* **WHAT THIS TASK INVOLVES**
Your answer must hold only the lines below from the line containing "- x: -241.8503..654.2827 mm" through the line containing "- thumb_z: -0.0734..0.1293", each reproduced exactly.

* **DATASET EXTRACT**

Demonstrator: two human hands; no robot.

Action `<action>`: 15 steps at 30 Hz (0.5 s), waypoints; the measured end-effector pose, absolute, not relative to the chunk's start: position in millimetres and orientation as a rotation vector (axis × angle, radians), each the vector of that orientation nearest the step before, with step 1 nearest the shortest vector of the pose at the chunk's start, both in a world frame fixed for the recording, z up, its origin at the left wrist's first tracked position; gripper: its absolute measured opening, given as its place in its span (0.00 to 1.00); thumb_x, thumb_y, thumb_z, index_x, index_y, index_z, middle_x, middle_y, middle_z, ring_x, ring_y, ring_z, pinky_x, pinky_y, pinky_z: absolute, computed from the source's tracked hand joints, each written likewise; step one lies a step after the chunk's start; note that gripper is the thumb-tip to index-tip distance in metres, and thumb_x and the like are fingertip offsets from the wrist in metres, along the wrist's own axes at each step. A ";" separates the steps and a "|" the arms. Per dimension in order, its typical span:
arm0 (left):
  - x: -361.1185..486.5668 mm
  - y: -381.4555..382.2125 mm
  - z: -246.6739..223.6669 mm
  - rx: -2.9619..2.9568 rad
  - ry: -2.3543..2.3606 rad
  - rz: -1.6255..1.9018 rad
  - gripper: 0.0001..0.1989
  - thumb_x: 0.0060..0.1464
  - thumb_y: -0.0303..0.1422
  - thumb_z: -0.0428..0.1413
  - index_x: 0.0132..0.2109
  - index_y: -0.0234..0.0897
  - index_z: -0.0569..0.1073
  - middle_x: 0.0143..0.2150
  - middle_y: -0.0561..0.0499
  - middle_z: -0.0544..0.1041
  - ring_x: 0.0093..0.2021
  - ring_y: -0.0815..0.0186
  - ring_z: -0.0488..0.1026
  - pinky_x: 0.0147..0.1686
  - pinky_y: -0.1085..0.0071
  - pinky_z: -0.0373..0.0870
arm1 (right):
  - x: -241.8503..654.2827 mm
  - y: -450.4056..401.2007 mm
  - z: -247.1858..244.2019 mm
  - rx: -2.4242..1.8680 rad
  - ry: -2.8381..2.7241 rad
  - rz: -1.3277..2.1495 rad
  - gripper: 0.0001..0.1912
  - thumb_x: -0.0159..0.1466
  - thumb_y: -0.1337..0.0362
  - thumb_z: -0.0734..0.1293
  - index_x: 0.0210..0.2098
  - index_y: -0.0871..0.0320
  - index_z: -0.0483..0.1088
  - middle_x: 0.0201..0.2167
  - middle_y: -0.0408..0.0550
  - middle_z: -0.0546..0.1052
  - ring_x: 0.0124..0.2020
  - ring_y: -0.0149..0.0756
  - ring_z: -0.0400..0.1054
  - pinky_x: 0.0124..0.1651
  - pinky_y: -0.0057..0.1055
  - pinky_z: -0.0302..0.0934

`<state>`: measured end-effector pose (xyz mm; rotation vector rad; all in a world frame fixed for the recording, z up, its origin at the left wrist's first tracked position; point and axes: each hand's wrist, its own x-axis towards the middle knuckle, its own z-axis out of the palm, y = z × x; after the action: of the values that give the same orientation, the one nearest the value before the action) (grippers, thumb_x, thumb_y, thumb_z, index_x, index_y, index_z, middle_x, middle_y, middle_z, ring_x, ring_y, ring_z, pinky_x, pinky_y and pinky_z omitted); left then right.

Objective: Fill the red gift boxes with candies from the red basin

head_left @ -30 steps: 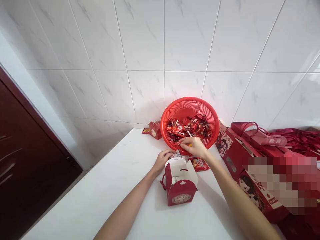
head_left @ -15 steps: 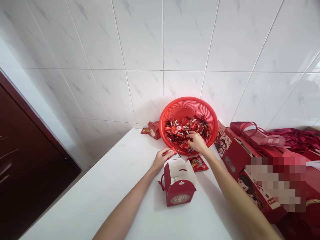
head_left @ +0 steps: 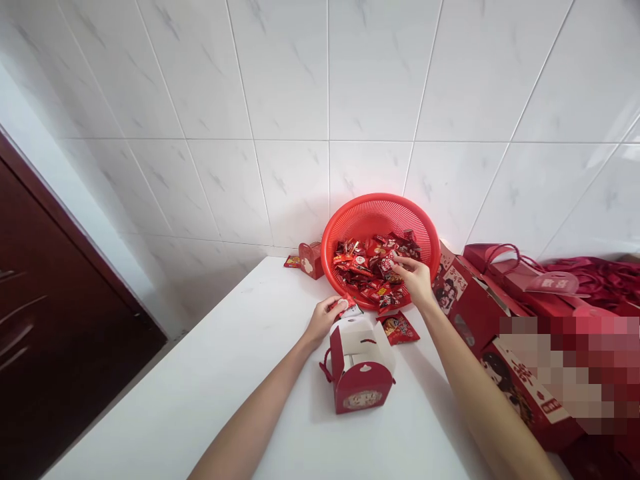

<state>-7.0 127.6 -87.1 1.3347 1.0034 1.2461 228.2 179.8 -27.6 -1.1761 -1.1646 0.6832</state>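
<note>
Apparently picking, the right hand (head_left: 418, 280) has shifted rightward over the basket (head_left: 378, 215), grip unclear; the left hand (head_left: 321, 321) pinches a packet (head_left: 352, 307).

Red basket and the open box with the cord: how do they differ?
The red basket is round with perforated walls, while the open box has solid sides and a printed front.
The basket is wider than the box.
The basket holds many wrapped packets; the box shows its white inner faces, though its bottom is hidden.
Both are open at the top and stand on the white table.
</note>
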 end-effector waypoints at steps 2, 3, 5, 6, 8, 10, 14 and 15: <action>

* **SOLUTION FOR THIS EXERCISE**
  - x: -241.8503..654.2827 mm
  - y: -450.4056..401.2007 mm
  - z: -247.1858..244.2019 mm
  - rx: -2.4242..1.8680 rad
  - ry: -2.8381..2.7241 rad
  - rz: -1.3277..2.1495 rad
  - gripper: 0.0001..0.1912
  - thumb_x: -0.0159..0.1466
  - thumb_y: -0.1337..0.0362
  - thumb_z: -0.0734..0.1293

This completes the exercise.